Records:

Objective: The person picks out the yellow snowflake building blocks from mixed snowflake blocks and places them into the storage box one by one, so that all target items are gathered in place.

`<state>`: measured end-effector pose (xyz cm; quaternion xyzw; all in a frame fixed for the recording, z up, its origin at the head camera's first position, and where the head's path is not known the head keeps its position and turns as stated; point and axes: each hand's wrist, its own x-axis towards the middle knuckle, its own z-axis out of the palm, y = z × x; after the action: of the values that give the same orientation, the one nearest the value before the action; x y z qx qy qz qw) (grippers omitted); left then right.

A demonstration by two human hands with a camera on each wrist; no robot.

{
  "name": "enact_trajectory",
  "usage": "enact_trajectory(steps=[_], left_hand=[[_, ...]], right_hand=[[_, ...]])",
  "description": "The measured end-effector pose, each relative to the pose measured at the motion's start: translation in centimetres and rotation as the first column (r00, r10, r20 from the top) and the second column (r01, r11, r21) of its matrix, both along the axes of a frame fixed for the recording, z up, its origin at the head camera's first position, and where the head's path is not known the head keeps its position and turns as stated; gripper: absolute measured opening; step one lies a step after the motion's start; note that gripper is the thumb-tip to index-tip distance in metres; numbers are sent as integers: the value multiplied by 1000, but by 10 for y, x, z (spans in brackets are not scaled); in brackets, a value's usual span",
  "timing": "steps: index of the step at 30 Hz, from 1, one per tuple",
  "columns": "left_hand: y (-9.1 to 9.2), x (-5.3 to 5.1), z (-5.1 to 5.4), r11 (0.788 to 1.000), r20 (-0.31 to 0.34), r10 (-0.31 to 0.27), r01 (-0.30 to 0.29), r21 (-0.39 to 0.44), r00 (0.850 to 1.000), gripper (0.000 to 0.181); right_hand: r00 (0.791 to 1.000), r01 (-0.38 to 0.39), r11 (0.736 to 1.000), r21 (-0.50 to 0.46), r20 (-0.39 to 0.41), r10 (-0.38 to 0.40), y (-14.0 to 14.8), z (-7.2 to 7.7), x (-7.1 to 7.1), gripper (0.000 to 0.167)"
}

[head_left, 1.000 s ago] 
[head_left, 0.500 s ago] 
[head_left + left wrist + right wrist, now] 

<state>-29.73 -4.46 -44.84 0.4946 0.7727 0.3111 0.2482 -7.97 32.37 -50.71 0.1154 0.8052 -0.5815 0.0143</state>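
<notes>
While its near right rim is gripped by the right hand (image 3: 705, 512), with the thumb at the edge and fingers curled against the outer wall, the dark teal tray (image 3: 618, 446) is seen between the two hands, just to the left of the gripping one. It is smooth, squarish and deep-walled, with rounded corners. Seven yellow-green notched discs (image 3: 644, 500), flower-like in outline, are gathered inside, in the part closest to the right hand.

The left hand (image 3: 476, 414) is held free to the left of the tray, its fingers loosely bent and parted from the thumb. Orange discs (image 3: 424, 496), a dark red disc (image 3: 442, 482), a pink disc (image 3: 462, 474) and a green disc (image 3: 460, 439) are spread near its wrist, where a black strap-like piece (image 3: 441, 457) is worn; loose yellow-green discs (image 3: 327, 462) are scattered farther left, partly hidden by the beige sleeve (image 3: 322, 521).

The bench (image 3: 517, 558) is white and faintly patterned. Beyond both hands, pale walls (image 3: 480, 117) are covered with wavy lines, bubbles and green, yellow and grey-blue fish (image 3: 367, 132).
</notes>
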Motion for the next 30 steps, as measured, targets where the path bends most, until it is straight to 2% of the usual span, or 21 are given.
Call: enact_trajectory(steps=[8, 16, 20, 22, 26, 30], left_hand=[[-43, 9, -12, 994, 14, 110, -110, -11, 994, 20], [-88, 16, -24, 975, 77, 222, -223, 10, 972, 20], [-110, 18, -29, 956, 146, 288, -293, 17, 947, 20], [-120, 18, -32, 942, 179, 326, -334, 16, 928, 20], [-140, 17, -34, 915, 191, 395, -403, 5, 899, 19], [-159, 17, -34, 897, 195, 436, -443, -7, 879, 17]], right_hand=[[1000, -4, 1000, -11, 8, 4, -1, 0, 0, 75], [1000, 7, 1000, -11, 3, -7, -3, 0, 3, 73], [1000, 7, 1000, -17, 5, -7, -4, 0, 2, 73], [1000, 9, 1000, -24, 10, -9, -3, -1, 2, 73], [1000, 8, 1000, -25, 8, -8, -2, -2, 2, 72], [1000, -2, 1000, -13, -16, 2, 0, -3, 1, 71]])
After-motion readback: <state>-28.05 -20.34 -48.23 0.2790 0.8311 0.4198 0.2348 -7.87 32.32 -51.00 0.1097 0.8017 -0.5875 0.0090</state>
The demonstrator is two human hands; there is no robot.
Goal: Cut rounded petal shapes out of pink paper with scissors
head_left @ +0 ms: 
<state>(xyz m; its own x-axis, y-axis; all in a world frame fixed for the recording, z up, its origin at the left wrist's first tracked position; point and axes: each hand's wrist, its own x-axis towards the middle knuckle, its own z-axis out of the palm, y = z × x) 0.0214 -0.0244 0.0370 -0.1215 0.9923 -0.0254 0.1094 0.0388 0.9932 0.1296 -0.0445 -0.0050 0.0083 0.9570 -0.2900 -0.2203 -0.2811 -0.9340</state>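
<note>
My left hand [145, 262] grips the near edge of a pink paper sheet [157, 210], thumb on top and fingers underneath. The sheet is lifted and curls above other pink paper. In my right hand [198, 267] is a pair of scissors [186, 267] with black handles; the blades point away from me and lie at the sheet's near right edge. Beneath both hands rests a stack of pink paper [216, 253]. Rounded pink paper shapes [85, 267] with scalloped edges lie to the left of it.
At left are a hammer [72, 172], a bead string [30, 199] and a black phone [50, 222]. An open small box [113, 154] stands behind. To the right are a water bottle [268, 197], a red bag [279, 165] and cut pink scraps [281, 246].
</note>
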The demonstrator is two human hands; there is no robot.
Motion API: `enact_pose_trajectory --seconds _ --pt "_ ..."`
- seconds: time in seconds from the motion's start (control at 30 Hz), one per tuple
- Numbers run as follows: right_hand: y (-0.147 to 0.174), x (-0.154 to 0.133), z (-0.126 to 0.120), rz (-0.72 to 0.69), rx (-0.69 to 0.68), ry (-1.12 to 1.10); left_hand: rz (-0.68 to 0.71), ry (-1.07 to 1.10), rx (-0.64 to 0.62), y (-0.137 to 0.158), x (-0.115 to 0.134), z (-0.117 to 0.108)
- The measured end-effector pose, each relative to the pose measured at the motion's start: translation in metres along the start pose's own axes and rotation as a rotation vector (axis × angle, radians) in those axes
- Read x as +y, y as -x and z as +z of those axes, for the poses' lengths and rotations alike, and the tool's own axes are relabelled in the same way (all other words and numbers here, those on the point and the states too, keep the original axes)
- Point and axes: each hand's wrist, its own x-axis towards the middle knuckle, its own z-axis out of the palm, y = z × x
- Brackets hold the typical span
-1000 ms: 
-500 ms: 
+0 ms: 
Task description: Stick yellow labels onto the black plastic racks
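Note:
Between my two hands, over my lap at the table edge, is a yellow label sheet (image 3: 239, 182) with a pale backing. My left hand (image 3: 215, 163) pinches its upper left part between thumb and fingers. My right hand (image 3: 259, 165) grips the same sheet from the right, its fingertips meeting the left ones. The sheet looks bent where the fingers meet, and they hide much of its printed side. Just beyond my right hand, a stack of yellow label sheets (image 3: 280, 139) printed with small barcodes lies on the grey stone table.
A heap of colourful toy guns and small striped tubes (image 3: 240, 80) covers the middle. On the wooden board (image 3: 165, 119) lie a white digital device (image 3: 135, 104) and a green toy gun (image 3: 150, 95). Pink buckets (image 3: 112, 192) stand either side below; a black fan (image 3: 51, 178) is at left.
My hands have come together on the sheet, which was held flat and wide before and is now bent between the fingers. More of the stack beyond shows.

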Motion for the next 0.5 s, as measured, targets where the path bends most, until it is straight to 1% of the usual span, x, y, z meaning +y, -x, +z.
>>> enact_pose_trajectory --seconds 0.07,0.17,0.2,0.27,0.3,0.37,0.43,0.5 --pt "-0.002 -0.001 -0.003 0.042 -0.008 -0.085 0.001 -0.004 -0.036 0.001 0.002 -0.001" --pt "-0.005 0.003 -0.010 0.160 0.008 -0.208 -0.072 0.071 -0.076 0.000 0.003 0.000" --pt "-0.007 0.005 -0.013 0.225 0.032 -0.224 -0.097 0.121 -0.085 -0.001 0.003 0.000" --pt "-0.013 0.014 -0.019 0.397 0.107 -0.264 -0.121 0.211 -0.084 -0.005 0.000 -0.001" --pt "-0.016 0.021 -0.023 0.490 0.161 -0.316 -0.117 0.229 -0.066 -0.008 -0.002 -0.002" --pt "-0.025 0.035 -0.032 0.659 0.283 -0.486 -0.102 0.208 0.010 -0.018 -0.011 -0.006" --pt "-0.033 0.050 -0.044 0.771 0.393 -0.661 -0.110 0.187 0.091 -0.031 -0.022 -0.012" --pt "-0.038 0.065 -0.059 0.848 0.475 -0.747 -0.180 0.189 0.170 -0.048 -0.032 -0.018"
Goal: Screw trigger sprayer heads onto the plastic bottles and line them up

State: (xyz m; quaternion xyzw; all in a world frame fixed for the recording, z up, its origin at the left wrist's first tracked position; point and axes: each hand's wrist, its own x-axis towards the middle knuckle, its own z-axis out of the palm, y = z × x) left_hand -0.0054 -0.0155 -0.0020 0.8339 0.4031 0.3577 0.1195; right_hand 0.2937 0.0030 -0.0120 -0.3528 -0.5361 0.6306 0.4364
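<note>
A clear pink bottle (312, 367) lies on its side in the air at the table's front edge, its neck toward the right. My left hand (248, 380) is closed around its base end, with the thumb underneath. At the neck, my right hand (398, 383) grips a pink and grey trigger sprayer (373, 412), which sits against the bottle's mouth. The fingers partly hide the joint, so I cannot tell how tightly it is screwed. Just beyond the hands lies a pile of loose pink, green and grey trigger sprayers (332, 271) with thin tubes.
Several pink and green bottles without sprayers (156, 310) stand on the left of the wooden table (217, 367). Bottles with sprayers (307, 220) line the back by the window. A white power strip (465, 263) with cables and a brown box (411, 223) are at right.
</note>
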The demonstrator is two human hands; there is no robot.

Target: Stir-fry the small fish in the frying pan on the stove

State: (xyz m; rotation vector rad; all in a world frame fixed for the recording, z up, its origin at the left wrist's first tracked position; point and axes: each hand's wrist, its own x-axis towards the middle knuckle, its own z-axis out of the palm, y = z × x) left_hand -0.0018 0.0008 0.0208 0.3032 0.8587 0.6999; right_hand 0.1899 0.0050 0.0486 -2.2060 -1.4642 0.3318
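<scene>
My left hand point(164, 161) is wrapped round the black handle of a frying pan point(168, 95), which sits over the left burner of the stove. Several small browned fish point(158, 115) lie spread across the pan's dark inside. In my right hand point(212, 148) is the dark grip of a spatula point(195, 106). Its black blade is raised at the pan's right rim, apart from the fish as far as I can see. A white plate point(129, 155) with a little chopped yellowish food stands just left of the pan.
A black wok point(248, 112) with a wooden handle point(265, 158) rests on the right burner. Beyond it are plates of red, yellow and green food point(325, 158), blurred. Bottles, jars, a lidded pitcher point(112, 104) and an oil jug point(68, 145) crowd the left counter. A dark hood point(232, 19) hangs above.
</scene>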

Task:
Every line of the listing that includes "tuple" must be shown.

Answer below:
  "timing": "steps: index of the step at 30 Hz, from 1, one per tuple",
- seconds: time in seconds from the motion's start (control at 30 Hz), one per tuple

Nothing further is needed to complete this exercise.